> [Task to complete]: How many lines in the material below include the string "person"? Answer with the number only.

* * * * *

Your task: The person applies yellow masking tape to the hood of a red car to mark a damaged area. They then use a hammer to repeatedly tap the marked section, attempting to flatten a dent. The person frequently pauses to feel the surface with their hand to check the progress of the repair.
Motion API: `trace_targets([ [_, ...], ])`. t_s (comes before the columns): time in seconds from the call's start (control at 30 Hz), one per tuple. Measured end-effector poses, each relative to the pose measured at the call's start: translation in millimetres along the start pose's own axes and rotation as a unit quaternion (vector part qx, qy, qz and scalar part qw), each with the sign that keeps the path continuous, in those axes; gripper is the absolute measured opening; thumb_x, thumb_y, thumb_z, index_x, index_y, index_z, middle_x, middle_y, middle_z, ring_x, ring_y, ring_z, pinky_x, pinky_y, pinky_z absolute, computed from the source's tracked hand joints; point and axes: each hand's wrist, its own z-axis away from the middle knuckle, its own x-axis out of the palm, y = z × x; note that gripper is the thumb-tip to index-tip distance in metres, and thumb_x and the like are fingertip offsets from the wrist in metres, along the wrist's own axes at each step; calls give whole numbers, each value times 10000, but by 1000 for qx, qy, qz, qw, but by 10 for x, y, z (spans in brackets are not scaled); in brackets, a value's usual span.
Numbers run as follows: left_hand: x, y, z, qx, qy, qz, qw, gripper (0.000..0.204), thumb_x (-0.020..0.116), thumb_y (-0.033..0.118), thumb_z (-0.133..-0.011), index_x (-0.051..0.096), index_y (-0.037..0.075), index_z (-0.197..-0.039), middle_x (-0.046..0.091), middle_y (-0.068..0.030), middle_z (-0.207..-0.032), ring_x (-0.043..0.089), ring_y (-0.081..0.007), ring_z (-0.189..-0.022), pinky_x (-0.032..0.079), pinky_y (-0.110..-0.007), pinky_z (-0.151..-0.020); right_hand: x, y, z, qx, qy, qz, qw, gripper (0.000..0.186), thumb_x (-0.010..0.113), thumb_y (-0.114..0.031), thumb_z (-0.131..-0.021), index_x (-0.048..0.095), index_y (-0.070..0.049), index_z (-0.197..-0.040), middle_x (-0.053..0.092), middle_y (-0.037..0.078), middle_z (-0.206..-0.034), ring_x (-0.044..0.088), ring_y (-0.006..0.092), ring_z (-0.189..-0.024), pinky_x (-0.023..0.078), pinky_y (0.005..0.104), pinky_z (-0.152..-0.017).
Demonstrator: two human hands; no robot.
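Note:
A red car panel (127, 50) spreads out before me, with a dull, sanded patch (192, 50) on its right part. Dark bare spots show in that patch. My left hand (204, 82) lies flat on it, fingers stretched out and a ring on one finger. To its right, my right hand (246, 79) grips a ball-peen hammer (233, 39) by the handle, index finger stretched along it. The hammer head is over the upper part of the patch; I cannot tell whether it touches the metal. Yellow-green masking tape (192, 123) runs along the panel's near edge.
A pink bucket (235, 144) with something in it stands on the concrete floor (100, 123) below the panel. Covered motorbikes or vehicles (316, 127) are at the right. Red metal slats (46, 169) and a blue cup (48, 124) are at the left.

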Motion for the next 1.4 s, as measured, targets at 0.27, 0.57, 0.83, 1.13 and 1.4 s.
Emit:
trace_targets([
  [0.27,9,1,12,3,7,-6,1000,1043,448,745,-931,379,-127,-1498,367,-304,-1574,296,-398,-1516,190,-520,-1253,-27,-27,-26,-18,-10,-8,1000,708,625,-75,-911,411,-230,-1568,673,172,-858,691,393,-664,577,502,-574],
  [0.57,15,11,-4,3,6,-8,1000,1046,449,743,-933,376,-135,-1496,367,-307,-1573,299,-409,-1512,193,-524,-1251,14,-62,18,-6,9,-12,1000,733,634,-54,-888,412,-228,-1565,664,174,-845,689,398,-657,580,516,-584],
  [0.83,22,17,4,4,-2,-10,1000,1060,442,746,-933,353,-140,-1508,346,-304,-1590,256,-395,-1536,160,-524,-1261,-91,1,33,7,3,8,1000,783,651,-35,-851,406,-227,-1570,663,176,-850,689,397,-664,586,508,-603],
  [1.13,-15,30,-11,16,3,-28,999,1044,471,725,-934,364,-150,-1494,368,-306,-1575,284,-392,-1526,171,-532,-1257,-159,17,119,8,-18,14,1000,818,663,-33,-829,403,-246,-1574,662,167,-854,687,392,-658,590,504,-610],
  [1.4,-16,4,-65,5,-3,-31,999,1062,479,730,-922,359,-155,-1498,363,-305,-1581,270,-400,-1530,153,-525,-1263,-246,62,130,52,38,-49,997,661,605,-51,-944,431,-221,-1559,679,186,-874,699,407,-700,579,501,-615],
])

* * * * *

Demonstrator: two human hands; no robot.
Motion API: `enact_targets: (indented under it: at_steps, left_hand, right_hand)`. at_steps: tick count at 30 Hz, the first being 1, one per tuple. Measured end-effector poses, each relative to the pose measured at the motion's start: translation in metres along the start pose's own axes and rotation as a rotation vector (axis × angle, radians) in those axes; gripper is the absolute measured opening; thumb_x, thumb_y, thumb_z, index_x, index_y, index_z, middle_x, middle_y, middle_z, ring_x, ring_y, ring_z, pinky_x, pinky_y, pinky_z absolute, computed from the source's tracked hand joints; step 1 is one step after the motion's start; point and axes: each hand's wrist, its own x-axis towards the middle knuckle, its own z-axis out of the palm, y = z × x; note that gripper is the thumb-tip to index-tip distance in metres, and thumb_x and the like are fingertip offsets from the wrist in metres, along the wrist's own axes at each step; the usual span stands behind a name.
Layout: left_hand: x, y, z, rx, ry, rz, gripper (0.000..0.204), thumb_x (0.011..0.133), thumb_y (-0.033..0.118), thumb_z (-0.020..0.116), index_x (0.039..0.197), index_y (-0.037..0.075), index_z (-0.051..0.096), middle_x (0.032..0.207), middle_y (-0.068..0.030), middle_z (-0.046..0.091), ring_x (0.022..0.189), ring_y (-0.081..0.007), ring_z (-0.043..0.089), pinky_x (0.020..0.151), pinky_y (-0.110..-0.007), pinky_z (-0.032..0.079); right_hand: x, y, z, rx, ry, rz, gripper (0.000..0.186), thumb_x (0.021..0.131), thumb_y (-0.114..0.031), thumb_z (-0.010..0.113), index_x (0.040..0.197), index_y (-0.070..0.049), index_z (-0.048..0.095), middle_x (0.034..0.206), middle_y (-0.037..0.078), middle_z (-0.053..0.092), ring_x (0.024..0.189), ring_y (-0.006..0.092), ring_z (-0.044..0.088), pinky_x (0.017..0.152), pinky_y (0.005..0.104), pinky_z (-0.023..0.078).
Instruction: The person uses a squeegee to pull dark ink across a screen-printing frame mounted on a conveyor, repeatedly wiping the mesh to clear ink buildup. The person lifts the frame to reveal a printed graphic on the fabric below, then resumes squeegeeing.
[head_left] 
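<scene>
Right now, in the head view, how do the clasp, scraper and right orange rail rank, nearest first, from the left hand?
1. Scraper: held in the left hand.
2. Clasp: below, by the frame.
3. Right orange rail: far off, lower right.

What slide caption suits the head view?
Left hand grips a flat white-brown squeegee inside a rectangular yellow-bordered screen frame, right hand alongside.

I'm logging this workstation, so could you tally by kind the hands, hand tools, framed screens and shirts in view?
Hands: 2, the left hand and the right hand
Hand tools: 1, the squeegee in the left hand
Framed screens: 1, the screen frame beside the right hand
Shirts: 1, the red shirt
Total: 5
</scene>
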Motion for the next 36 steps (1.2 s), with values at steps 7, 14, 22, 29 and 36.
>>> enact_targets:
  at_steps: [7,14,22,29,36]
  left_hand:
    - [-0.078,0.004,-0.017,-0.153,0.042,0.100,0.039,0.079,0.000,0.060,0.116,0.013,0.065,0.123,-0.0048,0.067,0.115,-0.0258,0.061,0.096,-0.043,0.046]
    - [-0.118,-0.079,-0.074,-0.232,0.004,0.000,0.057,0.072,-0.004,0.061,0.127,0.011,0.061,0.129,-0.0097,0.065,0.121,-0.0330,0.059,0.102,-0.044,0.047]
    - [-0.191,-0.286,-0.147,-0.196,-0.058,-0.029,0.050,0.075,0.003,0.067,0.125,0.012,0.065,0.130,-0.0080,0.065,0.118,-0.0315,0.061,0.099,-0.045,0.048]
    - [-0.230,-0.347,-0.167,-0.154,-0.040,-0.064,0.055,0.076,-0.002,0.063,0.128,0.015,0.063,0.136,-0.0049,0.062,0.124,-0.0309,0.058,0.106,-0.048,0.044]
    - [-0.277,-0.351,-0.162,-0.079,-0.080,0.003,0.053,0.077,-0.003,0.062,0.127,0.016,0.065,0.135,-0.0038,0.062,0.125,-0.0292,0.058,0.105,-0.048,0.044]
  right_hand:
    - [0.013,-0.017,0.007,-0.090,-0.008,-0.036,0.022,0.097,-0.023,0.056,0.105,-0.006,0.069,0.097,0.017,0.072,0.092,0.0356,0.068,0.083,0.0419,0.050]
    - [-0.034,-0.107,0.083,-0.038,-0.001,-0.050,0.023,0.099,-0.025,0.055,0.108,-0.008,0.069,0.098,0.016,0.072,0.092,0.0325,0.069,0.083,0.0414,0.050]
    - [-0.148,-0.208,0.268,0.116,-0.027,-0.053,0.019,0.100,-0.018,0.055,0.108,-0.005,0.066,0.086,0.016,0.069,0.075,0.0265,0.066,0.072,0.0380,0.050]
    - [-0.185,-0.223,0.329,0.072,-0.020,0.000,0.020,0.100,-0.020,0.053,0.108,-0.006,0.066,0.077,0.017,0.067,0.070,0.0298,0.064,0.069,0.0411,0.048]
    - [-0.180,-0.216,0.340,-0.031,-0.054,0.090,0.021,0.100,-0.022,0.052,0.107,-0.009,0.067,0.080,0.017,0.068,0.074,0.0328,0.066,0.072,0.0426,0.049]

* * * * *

> [Result of the exercise]: 2